As you know, political parties in Palestine agree to the continuation of the intifada, which includes different approaches of struggle. Some freedom fighters adopt martyrdom or suicide bombing, while others opt for other measures. But all these struggles serve the continued intifada for freedom. Therefore, we support all these causes. … It is the Israeli Zionist regime that is committing genocide in Palestine by killing innocent women and children. Palestinian people have the right to defend themselves from the Israeli barbarism and atrocities. … We are part of the intifada, so you don't expect us to keep distance and watch. We are in the struggle, whether it's martyrdom or any other means, we are part of it.

Expect not a few calls for the Greek Orthodox Church to distance itself from this call for more suicide bombers.

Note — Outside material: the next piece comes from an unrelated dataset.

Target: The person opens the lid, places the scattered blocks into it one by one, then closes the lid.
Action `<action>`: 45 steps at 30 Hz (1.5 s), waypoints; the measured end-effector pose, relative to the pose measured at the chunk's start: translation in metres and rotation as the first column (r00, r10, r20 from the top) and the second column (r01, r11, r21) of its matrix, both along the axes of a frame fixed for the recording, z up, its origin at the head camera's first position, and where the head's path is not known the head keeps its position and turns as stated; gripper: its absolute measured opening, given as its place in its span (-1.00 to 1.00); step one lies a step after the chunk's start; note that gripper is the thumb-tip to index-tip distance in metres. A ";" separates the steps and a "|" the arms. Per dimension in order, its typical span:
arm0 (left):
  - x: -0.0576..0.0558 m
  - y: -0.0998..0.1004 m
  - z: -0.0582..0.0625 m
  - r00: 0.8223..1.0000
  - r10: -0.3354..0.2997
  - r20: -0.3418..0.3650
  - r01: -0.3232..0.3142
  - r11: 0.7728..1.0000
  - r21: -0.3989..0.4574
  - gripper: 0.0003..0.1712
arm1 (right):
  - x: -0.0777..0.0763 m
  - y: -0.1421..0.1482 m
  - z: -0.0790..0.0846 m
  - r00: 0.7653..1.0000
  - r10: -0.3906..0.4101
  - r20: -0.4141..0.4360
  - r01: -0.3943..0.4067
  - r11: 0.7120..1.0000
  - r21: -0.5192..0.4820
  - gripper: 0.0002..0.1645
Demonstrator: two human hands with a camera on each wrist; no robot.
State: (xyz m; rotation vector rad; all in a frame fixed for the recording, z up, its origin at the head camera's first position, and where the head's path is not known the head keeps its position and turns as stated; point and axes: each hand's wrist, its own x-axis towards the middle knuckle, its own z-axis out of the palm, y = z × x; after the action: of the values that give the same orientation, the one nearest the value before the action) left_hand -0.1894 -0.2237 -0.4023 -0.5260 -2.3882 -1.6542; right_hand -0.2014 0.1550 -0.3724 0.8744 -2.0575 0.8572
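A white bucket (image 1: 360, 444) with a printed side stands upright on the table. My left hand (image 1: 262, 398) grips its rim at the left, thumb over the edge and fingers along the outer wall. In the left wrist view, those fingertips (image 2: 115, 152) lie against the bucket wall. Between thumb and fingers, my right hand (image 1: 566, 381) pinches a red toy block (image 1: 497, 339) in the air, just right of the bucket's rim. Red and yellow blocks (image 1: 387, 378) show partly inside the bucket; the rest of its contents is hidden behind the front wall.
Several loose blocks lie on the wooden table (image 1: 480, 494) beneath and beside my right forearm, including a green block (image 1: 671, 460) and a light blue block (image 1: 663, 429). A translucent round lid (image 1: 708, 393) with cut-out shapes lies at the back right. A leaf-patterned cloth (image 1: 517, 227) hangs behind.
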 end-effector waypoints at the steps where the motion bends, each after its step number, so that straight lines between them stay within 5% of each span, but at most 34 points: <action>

In a New York Times column today, Nicholas D. Kristof (who recently called evangelicals "the new internationalists") remarked that "nobody so distorts, denigrates and defames Islam as radical Muslims themselves." Indeed, when clerics like Hana use their religious platform to support suicide bombers, the same may be said for Christians.

Contrast, then, Hana's remarks with those of Fahed Abu-Akel, the new head of the Presbyterian Church (U.S.A.). One of the Palestinian American's first acts as moderator was to condemn suicide bombings.

The Christian Right's latest target: John Ashcroft
Yesterday, President Bush. Today, Attorney General Ashcroft. The Christian Right is attacking the Washington leaders it once saw as defenders of the faith as traitors. As The Washington Post, Washington Times, Chicago Tribune, and Fox News all report today, groups like Concerned Women for America and the American Family Association are furious that the AG asked Deputy Attorney General Larry Thompson to speak to a rally of homosexual Justice Department employees Wednesday night, which was held at Justice headquarters.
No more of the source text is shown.